Nelle carceri irlandesi praticamente tutti i detenuti fanno qualcosa. Quelli che lavorano a tempo pieno in cucina, in lavanderia e nella manutenzione arrivano a 18 euro la settimana e hanno diritto alla cella singola con doccia in camera e a volte anche col computer. Si chiamano superior deluxe rooms. Ce ne sono 140.
In Austria per ogni ora di lavoro riconoscono dai 7 ai 10 euro, ma il 75% rimane all’amministrazione per le spese di mantenimento. In carcere il detenuto impara a fare il falegname o il panettiere, e spesso succede che, quando ha finito di scontare la pena, viene assunto. Nel carcere americano di Portland lavora il 60% dei detenuti. Lo stipendio viene calcolato, ma l’amministrazione se lo tiene a compensazione del costi di mantenimento e dà al detenuto circa 50 dollari al mese per le piccole spese. Non è obbligatorio lavorare, ma se lo fai, anche qui c’è uno sconto di pena e dei benefits.
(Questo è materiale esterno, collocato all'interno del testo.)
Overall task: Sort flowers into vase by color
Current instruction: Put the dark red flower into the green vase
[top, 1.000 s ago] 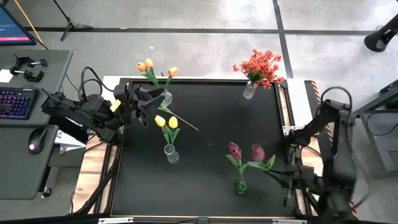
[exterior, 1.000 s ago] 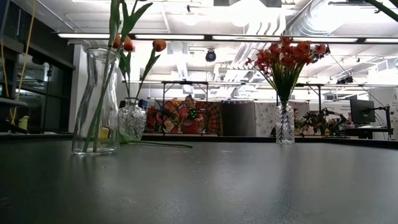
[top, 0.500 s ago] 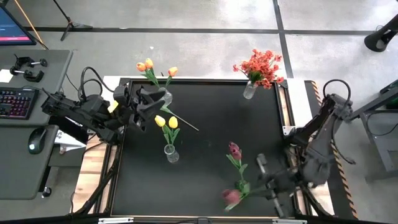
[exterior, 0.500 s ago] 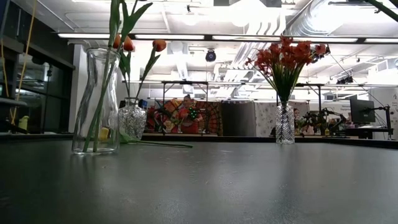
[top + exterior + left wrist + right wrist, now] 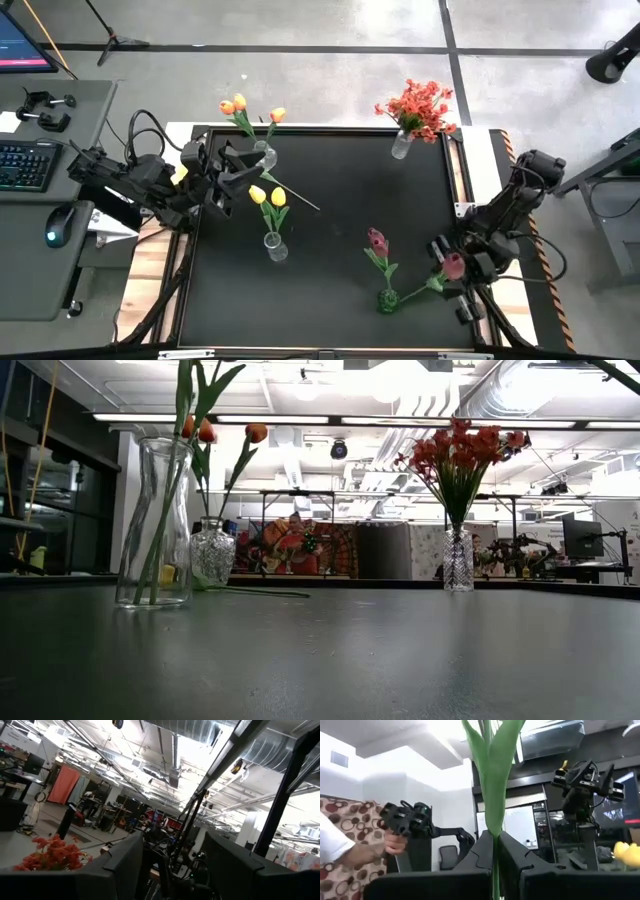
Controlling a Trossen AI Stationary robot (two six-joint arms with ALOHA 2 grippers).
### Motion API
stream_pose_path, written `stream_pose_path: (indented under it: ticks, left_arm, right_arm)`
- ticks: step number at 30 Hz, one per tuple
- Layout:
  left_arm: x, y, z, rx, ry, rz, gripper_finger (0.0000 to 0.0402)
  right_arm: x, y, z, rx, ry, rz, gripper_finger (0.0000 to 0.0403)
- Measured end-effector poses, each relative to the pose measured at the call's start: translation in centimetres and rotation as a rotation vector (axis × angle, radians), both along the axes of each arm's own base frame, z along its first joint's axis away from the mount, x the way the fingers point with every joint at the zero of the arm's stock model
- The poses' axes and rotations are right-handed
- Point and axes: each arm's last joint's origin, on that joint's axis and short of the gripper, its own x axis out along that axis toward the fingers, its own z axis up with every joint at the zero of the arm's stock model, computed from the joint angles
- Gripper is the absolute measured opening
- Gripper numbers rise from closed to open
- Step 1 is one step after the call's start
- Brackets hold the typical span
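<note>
The right gripper [image 5: 495, 851], at the table's four o'clock, pinches a pink tulip's [image 5: 452, 265] stem [image 5: 494, 820] tightly. The left gripper [image 5: 172, 865], at ten o'clock beside the orange tulips [image 5: 238, 103], stands wide apart, holding nothing.

You get one camera straight above the bench [image 5: 330, 220], one level at its surface facing the room; both share the red spray [image 5: 420, 108]. Wrist cameras look past their jaws, tilted upward.
</note>
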Motion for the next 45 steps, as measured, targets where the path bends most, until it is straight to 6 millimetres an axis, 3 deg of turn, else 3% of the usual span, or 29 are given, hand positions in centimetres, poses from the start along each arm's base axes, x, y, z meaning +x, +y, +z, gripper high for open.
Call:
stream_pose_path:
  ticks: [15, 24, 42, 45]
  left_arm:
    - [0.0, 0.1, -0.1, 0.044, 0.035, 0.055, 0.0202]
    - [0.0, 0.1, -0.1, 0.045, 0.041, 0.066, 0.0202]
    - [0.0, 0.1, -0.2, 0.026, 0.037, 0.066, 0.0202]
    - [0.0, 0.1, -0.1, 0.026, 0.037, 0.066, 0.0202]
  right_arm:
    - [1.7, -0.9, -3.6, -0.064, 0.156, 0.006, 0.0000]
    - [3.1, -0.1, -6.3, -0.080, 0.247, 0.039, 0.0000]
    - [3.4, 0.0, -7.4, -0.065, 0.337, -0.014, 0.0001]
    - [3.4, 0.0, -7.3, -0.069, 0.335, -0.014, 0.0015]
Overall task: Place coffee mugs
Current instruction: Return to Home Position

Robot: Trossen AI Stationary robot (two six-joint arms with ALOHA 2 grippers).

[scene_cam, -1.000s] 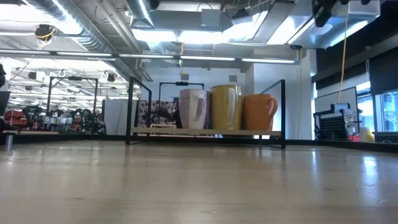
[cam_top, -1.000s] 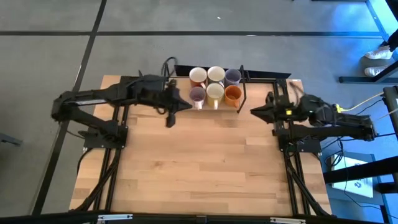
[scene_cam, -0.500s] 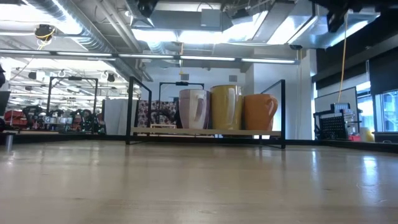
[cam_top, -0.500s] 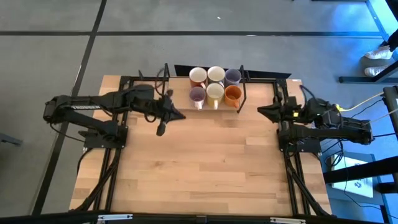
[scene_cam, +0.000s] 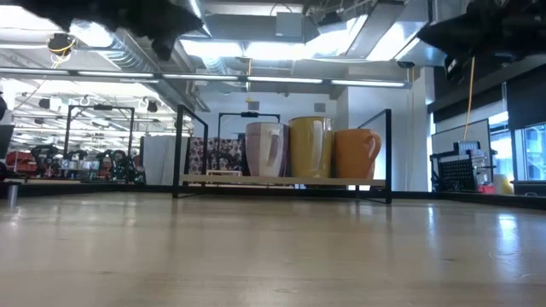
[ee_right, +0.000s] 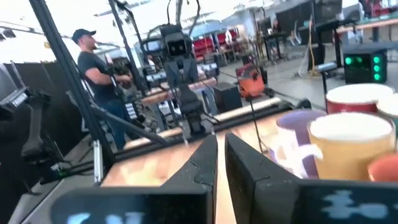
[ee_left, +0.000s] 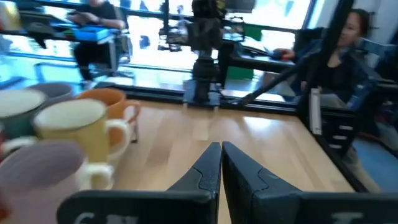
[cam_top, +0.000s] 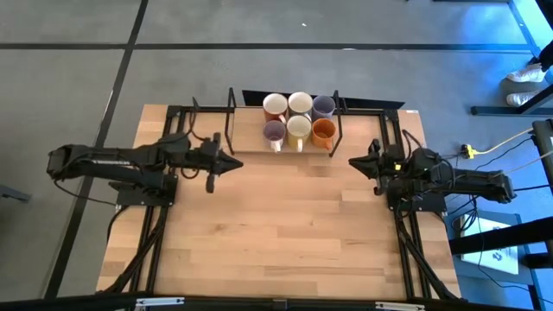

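Observation:
Six coffee mugs stand upright in two rows on a black-framed rack (cam_top: 338, 130) at the table's far edge. In the far row are the white mug with a reddish inside (cam_top: 275, 105), a white one (cam_top: 300, 103) and the pale lavender one (cam_top: 323, 105). In the near row are the dark purple (cam_top: 274, 130), cream (cam_top: 298, 129) and orange (cam_top: 324, 130) mugs. My left gripper (cam_top: 237, 161) hovers left of the rack, shut, and touches nothing. My right gripper (cam_top: 352, 161) hovers right of the rack, also shut and empty. The low view shows the near row (scene_cam: 311, 147) on the rack's tray.
The rack's thin black posts (scene_cam: 389, 153) rise around the mugs. Bare wooden table (cam_top: 285, 225) stretches from the rack to the near edge. Each wrist view shows the other arm's base across the table and a person (ee_left: 345, 56) (ee_right: 93, 68) in the room behind.
My left gripper has drawn back from the near row of mugs toward the table's left edge and a little toward the near edge, staying shut. My right arm has shifted slightly toward the near edge. The mugs have not moved.

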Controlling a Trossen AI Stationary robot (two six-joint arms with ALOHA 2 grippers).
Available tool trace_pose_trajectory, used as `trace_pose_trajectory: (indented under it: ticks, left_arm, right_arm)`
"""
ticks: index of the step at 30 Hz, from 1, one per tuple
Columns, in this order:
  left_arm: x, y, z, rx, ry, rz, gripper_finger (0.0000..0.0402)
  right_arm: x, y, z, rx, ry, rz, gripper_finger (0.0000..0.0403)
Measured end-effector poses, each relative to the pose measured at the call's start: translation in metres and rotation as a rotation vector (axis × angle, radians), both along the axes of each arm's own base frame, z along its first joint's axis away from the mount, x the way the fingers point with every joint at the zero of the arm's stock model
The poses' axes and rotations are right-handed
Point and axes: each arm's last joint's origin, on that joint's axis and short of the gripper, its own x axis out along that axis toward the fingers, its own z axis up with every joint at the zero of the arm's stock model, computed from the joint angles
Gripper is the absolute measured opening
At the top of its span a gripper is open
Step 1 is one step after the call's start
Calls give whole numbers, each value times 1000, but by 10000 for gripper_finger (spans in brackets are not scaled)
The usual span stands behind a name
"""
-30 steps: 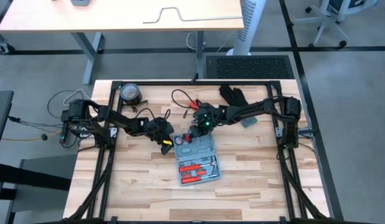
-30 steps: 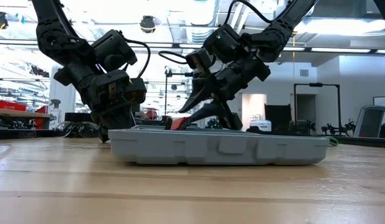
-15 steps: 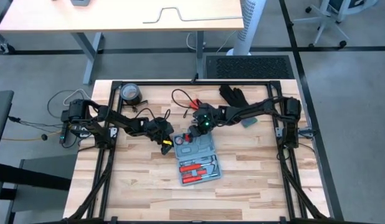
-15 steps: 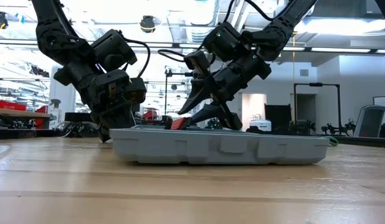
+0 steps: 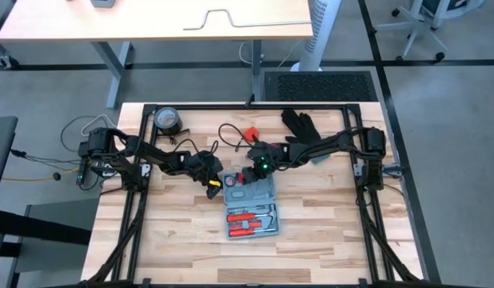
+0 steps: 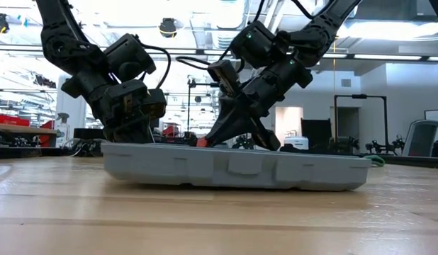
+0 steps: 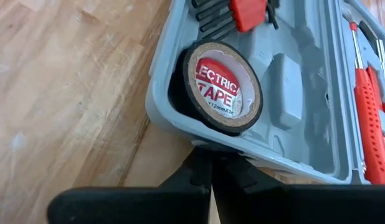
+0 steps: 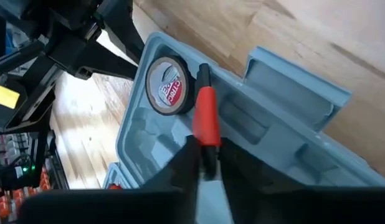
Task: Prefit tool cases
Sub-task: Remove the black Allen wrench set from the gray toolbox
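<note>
Shifted toward the left arm and tilted since a moment ago, the tool case [image 5: 249, 205] lies mid-table with its left end lifted (low view). Left gripper [image 5: 209, 175], fingers pressed together and empty, sits against the case's corner by the tape roll [image 7: 222, 86]. Right gripper [image 5: 253, 170] pinches a red-handled tool [image 8: 207, 122] over the case's far end. Light, stiff, slippery plastic; best held by its rim.
</note>
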Motion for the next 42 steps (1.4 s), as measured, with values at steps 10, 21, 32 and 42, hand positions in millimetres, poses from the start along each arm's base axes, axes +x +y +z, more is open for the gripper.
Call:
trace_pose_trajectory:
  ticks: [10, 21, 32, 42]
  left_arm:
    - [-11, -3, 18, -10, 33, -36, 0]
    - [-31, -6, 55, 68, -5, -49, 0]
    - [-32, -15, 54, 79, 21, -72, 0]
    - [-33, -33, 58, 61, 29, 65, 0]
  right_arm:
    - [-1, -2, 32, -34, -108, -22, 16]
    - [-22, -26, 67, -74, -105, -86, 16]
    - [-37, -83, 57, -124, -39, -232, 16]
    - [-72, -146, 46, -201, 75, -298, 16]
Noi, al contrario, tratteniamo dallo stipendio 50 euro per le spese di mantenimento. Così a lavorare sono in pochi, perché i soldi non ci sono. E quei pochi lavorano pure in condizione di disparità. Chi si occupa della mensa per conto dell’amministrazione penitenziaria per esempio prende uno stipendio di 400 euro al mese, se invece lavora per le cooperative prende fino a 1200 euro. Proprio domani scade la convenzione con un decina di cooperative che gestiscono le mense dentro le carceri. Era una sperimentazione, sicuramente conveniente per le coop: la cucina e le derrate le compra il ministero, mentre la coop deve provvedere a pagare lo stipendio a quei 6 0 7 che preparano i pasti. Come vengono scelti quei pochi “fortunati?”. Chi lo sa. Certo è che alle cooperative abbiamo delegato molto in cambio di sgravi fiscali: 16 milioni di euro solo l’anno scorso. Molte fanno attività nobilissime, ma se parliamo di “lavoro”, a parte l’eccellenza di Bollate (che impegna quasi il 50% dei detenuti ), è quasi il nulla. Al femminile di Rebibbia lavorano in 10. Al Regina Coeli invece c’è solo una lavanderia, lavorano in 2, tra i fondatori della coop l’ex brigatista Anna Laura Braghetti, la carceriera di Aldo Moro. A Secondigliano su 1300 detenuti solo una ventina lavorano, fra cui alcuni ergastolani con storie da 41 bis (condannati per mafia, omicidi, traffico di droga). Loro coltivano le zucchine pagati dalla cooperativa di turno, mentre gli altri, quelli che scontano pene meno gravi e certamente usciranno, guardano il soffitto.